OCR: Save the OCR result to a searchable PDF document
In This Topic
OCR result can be saved to a searchable PDF document in 3 modes:
- Text over image.
- Image over text. In this mode the SDK draws invisible text under image. Text symbols are drawn using glyphless font.
- Text only.
In "Text over image" mode:
- Created PDF page has background. Background is source image with erased text symbols.
- Text symbols are drawn over image.
- Text symbols are drawn using OCR fonts, which are created using outlines of recognized text symbols.
- Text in created PDF document can be selected in any PDF reader.
- Text in created PDF document can be edited in any PDF editor.
- Rendered PDF page equals to the source image.
In "Image over text" mode:
- Created PDF page has background. Background equals to the source image.
- Text symbols are drawn under image.
- Text symbols are drawn using glyphless font.
- Text in created PDF document can be selected in any PDF reader.
- Text in created PDF document can be edited only if PDF editor allows to edit hidden text.
- Rendered PDF page equals to the source image.
In "Text only" mode:
- Created PDF page does not have background.
- Text symbols are drawn using single font, which is selected by user.
- Text in created PDF document can be selected in any PDF reader.
- Text in created PDF document can be edited in any PDF editor.

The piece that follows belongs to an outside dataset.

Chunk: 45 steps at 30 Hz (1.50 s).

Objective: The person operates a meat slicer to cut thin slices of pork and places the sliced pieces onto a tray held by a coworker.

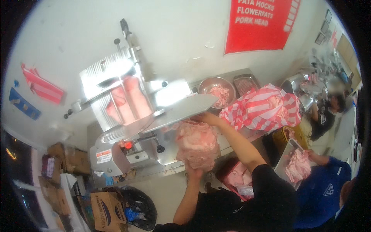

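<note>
At the slicer (162, 120), above the front of the metal tabletop (168, 152), a pile of sliced meat (198, 142) sits between a person's bare hands. The left hand (194, 172) holds its near edge from below, fingers mostly hidden. The right hand (206, 118) is half-curled at the far edge, fingertips hidden, so whether it grips or only touches cannot be told. Beyond it stands a bowl (206, 84) with meat scraps (220, 96).
</note>
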Tool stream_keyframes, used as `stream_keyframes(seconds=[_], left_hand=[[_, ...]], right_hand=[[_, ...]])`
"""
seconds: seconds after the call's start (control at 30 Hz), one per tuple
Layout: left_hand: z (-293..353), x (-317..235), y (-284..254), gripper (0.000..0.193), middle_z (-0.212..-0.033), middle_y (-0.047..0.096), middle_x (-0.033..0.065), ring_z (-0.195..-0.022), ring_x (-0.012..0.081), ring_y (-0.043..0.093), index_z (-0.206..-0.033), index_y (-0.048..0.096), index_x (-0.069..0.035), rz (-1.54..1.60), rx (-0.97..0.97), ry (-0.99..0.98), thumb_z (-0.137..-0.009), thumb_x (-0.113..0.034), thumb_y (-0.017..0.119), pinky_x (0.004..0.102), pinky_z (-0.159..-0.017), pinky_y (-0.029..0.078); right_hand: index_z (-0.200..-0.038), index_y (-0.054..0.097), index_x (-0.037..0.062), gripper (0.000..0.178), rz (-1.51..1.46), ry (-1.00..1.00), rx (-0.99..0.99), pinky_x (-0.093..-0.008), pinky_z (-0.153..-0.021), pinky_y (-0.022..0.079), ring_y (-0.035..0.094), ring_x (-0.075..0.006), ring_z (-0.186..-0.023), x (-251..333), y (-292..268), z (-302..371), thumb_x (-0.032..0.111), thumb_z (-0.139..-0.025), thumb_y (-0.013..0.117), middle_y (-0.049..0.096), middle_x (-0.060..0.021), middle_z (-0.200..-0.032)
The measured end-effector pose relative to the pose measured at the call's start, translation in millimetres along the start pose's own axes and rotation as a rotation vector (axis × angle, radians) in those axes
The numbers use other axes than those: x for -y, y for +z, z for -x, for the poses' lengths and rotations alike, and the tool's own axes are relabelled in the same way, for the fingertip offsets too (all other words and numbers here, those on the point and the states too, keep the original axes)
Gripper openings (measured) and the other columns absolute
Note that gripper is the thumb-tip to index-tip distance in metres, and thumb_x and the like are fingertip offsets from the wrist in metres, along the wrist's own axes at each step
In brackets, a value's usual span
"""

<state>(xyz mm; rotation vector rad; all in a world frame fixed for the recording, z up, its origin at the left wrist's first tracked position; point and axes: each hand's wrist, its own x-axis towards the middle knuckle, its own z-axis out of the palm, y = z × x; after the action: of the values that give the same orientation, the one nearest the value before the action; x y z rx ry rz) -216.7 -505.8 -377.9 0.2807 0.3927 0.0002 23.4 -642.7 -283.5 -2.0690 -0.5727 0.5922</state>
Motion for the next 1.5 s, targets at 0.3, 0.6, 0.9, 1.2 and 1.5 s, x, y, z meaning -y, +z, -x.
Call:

- In most cases rendered PDF page is not equal to the source image because text font contains text symbols with "ideal" outlines but source image in most cases contains not "ideal" outlines.
The
SearchablePdfGenerator class is a processing command that allows to add recognized pages to a searchable PDF document.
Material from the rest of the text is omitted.